At the 1988 Games in Seoul Coates competed in the same four events, winning her first Paralympic gold in the standing shoot. She won another gold medal in Barcelona in 1992, then a gold and a silver in Atlanta 1996. Her final medal came at the 2000 Games in Sydney where she won a bronze, and though she has competed in the 2004, 2008, and 2012 Games she has been unable to finish in a medal-scoring position. Coates also won titles and medals in other events, including the IPC World Championships and Shooting World Cups.
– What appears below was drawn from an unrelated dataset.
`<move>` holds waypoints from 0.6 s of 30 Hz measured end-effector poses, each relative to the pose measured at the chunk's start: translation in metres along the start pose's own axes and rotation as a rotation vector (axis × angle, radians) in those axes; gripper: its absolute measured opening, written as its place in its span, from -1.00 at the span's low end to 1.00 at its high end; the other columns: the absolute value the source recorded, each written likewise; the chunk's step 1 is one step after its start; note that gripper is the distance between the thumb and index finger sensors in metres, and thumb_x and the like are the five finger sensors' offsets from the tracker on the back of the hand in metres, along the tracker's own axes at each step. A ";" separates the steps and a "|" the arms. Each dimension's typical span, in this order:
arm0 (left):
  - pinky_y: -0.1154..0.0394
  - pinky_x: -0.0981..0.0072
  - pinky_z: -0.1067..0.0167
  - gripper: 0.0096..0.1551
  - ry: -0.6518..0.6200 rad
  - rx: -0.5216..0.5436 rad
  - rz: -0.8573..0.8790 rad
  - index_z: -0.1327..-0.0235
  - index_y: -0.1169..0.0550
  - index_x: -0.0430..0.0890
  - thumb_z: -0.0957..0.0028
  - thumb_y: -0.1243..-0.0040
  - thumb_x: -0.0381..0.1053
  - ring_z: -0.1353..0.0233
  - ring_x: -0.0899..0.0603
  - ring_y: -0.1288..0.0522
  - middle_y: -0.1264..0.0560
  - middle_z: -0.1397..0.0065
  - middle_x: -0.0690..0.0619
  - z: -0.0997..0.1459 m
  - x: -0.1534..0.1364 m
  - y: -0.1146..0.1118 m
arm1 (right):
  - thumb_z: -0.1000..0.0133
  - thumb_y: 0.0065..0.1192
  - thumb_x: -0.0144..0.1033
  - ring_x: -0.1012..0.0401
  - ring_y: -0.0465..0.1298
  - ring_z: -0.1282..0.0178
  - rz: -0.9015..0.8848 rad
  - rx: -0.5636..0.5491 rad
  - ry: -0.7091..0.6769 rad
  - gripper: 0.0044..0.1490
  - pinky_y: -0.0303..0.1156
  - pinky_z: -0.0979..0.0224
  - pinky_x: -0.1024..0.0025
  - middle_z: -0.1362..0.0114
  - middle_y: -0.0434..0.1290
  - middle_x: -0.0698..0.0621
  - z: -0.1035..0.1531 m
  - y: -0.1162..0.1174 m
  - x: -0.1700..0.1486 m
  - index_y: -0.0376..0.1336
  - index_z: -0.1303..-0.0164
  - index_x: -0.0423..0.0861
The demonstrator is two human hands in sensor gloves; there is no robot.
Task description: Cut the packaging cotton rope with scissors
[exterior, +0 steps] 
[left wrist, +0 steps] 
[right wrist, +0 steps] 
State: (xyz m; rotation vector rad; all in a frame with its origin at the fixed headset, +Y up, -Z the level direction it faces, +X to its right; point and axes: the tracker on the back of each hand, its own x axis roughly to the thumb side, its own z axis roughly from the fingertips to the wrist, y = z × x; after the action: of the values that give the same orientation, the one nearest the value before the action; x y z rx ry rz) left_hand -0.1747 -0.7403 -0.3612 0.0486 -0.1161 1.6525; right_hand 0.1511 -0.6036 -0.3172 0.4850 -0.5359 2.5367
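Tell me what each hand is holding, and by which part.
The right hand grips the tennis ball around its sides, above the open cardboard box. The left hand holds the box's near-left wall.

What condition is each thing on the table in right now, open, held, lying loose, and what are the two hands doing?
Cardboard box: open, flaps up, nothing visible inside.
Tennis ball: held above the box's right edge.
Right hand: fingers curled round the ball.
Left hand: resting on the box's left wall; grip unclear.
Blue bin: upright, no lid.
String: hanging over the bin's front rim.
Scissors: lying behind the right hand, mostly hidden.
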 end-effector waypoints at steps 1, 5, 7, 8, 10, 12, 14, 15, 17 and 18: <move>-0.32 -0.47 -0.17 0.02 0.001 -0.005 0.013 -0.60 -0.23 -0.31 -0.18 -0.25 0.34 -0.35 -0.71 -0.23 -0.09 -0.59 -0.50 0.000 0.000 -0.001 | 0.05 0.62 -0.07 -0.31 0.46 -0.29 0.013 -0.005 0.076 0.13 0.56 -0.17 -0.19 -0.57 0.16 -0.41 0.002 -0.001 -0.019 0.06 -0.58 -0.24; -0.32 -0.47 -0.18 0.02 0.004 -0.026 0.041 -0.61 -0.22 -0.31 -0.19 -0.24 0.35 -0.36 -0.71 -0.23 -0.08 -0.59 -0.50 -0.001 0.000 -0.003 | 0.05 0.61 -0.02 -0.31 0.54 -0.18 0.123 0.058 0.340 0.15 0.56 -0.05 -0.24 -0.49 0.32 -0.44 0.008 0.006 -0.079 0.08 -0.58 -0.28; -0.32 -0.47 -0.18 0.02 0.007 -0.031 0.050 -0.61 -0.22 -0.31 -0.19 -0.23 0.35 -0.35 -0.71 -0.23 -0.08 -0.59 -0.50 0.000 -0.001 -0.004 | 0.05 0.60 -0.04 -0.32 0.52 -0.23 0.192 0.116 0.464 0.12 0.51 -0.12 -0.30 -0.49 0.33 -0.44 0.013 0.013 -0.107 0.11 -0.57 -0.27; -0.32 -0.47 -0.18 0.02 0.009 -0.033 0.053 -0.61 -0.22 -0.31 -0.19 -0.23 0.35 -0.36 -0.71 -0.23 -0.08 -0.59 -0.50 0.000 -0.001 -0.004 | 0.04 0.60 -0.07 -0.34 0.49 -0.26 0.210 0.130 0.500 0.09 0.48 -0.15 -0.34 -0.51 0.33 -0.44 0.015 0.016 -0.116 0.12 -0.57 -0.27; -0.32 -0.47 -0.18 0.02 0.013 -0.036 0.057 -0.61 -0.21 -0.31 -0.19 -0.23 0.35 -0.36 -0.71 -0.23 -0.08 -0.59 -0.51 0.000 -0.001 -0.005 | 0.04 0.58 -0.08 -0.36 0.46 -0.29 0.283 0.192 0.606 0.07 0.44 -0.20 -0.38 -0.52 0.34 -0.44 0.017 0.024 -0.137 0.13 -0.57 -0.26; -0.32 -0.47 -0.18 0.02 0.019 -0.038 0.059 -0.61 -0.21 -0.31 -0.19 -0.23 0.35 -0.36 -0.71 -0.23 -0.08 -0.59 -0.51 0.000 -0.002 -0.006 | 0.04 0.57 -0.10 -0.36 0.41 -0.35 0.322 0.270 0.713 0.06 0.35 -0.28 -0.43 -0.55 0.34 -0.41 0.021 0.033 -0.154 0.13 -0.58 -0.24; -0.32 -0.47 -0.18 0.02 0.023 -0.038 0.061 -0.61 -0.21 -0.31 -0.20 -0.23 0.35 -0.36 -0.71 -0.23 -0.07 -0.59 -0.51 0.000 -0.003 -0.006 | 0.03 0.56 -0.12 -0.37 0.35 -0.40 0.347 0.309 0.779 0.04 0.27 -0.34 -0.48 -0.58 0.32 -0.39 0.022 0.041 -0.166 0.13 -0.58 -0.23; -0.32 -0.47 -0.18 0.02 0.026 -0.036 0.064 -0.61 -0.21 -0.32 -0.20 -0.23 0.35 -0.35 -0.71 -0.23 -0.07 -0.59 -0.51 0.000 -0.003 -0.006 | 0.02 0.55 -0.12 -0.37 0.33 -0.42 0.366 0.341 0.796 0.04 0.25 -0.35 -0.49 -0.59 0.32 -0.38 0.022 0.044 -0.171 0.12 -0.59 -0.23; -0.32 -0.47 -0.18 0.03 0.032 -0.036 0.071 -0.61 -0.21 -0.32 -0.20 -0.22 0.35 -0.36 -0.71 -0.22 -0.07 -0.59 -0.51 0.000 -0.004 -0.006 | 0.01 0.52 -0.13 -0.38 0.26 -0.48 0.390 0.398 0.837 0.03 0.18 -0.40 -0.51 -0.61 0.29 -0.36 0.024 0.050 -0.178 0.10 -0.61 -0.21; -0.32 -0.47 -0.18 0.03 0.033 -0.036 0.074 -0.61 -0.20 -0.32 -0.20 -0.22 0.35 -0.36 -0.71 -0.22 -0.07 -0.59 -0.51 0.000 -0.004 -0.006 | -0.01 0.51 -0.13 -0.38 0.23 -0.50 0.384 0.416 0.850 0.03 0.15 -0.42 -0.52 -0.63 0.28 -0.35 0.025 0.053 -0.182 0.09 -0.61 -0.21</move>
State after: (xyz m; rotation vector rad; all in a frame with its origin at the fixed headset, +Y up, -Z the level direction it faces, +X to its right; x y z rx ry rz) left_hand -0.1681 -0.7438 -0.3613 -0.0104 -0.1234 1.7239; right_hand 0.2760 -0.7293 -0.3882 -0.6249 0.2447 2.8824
By competing in eight different Games Coates is Britain's most experienced Paralympian. As she competed at the 1984 Games in Stoke Mandeville Coates was also the only member of the 2012 British Olympic/Paralympic team to have previously competed at a home Games.

Coates was shortlisted for the 2012 Whang Youn Dai Achievement Award, given at the end of each Paralympic Games to a competitor who has shown themselves to be "fair, honest and uncompromising in his or her values, and prioritises the promotion of the Paralympic Movement above personal recognition".

Coates is now working as a coach, helping young people get into sport shooting.